Tudo aquilo era tão diferente do casebre de taipa que fora o lar da sua infância, comandado por uma mãe amargurada e dominadora, e que tinha como única visita as lembranças do pai!
Nada disso tinha importância agora, contudo. Etienne superara as dificuldades do passado, e o conde morrera depauperado.
O barão recapitulou as outras coisas que o rei lhe contara: as tremendas baixas nos stocks, causadas pela generosidade desmedida do conde de Westborough para com quem quer que chegasse aos portões do castelo; a indiferença perante as actividades ilegais, principalmente a invasão de propriedade; as espantosas quantias de dinheiro que ele doava à igreja para a celebração de missas e orações. Não que tivesse restado muito para doar, depois da desastrosa safra do Outono anterior.
Etienne reparara no perfeito estado de conservação da maioria das habitações dos camponeses, enquanto cavalgava em direcção ao castelo. Ocorrera-lhe que, de certa forma, era injusto que o conde perdesse as suas terras, enquanto os arrendatários prosperavam a olhos vistos.

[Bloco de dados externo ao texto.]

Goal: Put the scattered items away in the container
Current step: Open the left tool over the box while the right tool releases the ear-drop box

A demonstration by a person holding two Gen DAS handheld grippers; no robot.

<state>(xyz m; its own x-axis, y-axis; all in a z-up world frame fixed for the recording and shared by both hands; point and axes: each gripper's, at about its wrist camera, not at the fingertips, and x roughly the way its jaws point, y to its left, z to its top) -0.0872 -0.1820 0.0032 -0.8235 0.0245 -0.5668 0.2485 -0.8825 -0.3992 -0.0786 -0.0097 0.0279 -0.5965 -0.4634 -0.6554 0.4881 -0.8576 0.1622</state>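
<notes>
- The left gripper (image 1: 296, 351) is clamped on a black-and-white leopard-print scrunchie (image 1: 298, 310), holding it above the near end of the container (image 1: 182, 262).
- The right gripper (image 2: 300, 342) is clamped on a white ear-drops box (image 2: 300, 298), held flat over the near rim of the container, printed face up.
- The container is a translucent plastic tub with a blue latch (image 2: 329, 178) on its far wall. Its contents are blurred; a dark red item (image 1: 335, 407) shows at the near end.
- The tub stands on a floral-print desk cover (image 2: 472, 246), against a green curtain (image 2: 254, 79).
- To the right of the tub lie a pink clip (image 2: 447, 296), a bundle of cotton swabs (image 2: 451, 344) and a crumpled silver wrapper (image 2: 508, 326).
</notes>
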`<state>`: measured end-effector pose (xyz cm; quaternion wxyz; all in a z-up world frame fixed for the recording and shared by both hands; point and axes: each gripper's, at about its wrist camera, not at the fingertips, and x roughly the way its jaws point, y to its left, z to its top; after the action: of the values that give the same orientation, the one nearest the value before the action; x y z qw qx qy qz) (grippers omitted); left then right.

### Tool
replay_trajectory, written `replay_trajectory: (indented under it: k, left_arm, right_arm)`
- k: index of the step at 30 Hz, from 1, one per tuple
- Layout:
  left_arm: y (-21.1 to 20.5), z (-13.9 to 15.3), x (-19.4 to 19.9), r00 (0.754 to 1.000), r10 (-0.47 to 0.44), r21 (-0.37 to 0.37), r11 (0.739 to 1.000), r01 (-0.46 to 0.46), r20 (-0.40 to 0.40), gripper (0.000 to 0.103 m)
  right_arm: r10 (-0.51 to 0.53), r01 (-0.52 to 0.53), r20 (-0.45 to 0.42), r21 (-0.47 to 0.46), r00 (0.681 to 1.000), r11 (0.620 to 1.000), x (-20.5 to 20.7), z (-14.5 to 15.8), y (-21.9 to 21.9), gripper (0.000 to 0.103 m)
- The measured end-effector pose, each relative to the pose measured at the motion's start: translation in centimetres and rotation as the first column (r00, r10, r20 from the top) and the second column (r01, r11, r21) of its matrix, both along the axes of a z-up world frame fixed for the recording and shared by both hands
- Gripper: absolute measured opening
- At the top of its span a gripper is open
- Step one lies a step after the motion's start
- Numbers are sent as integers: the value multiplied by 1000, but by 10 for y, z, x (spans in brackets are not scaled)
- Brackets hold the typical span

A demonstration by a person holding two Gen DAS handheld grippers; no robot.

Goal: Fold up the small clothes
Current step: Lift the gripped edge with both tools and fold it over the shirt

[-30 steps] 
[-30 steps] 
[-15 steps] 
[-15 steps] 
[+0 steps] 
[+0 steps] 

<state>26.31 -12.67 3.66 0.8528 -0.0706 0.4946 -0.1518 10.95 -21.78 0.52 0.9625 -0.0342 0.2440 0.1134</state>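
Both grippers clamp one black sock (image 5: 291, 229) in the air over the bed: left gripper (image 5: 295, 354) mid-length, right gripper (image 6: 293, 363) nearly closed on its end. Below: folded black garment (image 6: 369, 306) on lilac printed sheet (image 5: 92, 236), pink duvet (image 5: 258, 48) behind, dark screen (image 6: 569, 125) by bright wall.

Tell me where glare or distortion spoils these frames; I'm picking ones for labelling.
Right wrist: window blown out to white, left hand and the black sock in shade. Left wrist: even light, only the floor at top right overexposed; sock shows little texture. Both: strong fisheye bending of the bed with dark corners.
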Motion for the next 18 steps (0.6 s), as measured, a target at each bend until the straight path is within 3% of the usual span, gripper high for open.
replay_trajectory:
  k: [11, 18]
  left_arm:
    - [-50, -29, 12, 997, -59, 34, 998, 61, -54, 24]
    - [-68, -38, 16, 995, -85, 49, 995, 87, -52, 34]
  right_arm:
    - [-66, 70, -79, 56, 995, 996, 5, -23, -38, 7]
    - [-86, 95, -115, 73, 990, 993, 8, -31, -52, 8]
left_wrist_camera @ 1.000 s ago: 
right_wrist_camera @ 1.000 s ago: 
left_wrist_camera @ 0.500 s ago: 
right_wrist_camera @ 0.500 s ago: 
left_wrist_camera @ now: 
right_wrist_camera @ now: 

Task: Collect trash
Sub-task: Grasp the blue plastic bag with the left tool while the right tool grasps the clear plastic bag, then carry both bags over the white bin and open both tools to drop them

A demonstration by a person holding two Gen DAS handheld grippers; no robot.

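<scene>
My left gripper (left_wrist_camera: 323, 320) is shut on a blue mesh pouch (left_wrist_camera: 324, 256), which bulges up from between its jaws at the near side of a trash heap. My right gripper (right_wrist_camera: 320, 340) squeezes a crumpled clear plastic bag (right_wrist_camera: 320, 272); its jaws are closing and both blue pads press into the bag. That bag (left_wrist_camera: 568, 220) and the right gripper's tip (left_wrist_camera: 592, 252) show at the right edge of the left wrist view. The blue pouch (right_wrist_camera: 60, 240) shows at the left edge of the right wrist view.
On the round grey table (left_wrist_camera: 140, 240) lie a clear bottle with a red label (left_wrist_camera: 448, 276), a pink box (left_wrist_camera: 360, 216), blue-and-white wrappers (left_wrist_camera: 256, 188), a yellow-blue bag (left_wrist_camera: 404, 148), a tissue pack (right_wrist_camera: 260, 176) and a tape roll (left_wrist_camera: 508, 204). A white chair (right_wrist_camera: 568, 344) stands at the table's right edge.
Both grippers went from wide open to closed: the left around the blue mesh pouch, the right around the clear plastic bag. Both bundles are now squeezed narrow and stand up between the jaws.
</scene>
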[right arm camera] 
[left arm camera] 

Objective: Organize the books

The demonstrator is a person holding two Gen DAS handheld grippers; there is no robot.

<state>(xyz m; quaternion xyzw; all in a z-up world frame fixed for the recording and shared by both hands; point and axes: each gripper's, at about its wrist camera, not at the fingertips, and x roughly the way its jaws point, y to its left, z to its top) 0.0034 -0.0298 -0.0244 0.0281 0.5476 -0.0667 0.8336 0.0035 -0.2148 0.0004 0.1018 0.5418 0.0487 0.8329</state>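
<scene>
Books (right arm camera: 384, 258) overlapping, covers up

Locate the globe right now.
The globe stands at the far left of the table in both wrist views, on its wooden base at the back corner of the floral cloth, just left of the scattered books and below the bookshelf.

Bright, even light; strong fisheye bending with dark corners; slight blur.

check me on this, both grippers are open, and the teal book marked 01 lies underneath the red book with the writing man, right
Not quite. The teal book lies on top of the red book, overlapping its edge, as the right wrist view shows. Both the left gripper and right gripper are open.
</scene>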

Etienne também ouvira histórias sobre o mimado e imprestável filho do conde, que deixara o país porque se considerara ofendido pelo pai. Talvez o jovem não estivesse a par da situação financeira, ou do precário estado de saúde do pai, mas devia ter tido a preocupação de avisar para onde ia, pelo menos à irmã ou a alguém de confiança no castelo. Por causa do egoísmo de Bryce Frechette, Gabriella encontrava-se em sérias dificuldades, e completamente sozinha. Apesar disso, ela não parecia condenar o comportamento infantil do irmão. Pouco antes, no pátio, mostrara-se contrafeita ao ouvir a verdade revelada abertamente, perante os arrendatários.
Etienne recostou-se na cadeira, pensativo, a observar os seus homens, que, obviamente, estavam a apreciar a esplendorosa refeição. Ele supunha que Gabriella Frechette diria, com a sua voz desafiadora e intrigante, que amava o irmão. Era uma lástima pensar que uma mulher com uma personalidade tão marcante se deixasse cegar pela emoção.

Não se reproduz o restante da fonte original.